Data |
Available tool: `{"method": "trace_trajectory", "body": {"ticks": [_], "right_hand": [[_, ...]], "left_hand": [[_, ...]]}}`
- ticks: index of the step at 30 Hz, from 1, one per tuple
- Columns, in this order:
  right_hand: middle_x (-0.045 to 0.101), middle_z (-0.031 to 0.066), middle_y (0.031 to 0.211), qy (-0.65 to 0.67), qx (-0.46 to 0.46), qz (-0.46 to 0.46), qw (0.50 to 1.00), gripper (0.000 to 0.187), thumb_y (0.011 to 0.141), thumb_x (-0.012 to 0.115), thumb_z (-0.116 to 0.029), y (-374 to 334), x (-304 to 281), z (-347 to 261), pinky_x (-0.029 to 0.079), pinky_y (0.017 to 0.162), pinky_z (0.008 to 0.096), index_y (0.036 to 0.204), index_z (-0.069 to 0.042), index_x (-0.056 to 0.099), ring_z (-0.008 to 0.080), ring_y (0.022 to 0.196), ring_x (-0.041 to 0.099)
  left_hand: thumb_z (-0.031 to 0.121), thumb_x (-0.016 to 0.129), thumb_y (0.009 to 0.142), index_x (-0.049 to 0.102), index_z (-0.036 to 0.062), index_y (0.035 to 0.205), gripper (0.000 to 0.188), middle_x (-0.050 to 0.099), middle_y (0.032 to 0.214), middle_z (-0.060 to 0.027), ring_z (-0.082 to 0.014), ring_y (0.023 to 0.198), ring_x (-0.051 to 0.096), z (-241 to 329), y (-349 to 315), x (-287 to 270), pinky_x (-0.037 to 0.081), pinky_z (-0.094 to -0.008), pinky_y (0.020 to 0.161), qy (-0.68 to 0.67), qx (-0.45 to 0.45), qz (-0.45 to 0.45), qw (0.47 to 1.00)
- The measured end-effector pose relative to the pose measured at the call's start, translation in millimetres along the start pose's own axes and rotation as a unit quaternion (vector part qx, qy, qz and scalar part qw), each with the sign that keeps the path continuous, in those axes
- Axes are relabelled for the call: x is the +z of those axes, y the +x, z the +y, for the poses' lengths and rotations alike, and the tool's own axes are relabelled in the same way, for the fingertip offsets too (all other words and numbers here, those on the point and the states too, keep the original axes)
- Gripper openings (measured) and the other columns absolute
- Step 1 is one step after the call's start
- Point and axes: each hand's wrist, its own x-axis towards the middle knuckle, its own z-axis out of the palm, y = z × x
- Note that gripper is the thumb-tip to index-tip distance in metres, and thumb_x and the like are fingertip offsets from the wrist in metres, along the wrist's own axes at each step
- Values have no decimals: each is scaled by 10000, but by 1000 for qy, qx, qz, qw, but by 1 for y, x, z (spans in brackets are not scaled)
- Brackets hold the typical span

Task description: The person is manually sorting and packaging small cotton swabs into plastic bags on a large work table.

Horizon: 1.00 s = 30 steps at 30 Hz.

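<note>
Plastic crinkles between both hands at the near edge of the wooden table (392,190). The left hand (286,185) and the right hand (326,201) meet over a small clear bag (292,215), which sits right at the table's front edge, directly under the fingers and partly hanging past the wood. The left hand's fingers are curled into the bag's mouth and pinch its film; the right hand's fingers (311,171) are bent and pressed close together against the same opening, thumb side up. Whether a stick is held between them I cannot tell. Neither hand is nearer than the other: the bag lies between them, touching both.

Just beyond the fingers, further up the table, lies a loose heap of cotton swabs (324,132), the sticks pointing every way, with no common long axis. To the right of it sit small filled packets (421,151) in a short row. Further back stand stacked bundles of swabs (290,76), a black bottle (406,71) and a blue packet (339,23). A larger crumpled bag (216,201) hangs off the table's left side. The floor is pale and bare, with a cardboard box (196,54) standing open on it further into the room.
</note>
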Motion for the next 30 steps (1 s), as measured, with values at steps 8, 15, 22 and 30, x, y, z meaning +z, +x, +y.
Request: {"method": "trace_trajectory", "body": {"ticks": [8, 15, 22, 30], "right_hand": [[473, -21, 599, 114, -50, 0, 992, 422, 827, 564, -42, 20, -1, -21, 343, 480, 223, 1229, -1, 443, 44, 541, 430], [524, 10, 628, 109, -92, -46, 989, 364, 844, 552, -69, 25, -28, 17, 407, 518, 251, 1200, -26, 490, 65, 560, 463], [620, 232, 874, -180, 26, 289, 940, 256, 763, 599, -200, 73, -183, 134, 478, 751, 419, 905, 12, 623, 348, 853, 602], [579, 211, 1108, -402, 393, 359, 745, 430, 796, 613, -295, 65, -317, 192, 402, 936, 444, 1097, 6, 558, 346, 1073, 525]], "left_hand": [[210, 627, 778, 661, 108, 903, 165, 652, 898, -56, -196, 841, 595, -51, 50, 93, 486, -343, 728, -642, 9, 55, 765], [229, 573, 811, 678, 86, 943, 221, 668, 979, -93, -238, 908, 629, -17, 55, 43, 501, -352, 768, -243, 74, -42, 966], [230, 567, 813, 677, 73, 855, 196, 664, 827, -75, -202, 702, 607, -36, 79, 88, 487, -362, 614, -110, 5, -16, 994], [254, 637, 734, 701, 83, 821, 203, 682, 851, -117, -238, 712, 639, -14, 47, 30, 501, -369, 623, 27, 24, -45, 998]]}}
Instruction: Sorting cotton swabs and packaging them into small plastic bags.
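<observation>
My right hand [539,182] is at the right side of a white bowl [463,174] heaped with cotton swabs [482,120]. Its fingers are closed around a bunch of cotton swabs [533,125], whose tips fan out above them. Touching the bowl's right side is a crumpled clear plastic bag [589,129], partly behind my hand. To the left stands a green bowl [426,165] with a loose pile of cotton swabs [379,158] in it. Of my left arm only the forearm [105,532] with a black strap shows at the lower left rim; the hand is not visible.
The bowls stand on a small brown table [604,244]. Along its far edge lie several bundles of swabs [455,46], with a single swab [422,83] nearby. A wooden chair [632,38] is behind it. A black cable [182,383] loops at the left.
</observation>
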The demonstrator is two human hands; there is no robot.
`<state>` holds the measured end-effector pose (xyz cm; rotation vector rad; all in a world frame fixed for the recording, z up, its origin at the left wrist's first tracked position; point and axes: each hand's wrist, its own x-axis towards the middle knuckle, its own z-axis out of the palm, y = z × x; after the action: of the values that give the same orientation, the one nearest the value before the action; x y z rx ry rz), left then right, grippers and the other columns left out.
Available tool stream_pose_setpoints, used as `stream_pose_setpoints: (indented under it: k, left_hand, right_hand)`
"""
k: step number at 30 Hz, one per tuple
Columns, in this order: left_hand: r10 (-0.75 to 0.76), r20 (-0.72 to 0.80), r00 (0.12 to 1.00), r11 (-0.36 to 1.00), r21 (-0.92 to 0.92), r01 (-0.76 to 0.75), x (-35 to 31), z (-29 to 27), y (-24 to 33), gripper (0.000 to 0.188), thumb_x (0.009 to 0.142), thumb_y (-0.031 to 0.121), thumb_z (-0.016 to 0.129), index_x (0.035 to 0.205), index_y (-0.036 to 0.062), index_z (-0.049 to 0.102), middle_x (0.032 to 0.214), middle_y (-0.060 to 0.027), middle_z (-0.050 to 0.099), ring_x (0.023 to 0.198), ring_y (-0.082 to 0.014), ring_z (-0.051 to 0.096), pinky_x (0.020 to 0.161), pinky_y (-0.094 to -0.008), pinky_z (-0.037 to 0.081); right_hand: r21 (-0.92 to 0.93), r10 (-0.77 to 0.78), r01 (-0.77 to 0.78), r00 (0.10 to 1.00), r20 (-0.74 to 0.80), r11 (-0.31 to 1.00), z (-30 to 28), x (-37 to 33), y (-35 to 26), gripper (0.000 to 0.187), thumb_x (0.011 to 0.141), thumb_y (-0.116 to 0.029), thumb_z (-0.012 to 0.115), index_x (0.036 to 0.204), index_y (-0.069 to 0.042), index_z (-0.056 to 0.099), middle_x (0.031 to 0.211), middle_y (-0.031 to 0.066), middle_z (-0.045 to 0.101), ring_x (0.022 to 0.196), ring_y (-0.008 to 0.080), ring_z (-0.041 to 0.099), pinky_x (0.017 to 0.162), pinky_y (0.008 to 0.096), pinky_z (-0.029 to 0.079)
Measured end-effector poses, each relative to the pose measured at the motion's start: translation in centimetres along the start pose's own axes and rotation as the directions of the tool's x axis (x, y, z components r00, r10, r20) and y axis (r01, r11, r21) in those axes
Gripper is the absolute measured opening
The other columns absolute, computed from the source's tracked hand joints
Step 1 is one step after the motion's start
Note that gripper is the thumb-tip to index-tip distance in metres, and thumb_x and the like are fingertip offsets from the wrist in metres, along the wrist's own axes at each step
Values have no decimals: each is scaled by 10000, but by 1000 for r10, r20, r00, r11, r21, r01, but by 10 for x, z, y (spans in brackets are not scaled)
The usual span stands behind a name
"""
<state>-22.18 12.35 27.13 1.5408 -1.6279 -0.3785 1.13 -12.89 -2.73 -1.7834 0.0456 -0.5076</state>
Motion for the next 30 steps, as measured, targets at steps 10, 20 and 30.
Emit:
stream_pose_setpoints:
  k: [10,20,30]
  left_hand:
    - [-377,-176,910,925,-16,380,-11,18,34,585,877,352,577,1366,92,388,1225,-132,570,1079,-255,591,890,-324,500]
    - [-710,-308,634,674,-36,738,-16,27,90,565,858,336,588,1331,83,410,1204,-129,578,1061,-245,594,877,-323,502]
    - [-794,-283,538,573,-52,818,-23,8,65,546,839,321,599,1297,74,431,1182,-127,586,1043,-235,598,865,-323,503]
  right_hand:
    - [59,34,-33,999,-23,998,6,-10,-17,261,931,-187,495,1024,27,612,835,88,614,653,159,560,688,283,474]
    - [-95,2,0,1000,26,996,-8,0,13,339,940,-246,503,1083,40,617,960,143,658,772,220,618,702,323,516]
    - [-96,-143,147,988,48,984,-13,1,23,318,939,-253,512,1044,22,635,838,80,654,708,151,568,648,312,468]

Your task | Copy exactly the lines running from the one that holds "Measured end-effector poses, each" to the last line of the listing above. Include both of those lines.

Answer to the exercise |
Measured end-effector poses, each relative to the pose measured at the motion's start: translation in centimetres along the start pose's own axes and rotation as the directions of the tool's x axis (x, y, z components r00, r10, r20) and y axis (r01, r11, r21) in those axes
Gripper is the absolute measured opening
The other columns absolute, computed from the source's tracked hand joints
Step 1 is one step after the motion's start
Note that gripper is the thumb-tip to index-tip distance in metres, and thumb_x and the like are fingertip offsets from the wrist in metres, along the wrist's own axes at each step
Values have no decimals: each is scaled by 10000, but by 1000 for r10, r20, r00, r11, r21, r01, but by 10 for x, z, y (spans in brackets are not scaled)
The usual span stands behind a name
"""
<state>-22.18 12.35 27.13 1.5408 -1.6279 -0.3785 1.13 -12.89 -2.73 -1.7834 0.0456 -0.5076</state>
Motion for the next 30 steps, as measured, targets at steps 10, 20 and 30.
Emit:
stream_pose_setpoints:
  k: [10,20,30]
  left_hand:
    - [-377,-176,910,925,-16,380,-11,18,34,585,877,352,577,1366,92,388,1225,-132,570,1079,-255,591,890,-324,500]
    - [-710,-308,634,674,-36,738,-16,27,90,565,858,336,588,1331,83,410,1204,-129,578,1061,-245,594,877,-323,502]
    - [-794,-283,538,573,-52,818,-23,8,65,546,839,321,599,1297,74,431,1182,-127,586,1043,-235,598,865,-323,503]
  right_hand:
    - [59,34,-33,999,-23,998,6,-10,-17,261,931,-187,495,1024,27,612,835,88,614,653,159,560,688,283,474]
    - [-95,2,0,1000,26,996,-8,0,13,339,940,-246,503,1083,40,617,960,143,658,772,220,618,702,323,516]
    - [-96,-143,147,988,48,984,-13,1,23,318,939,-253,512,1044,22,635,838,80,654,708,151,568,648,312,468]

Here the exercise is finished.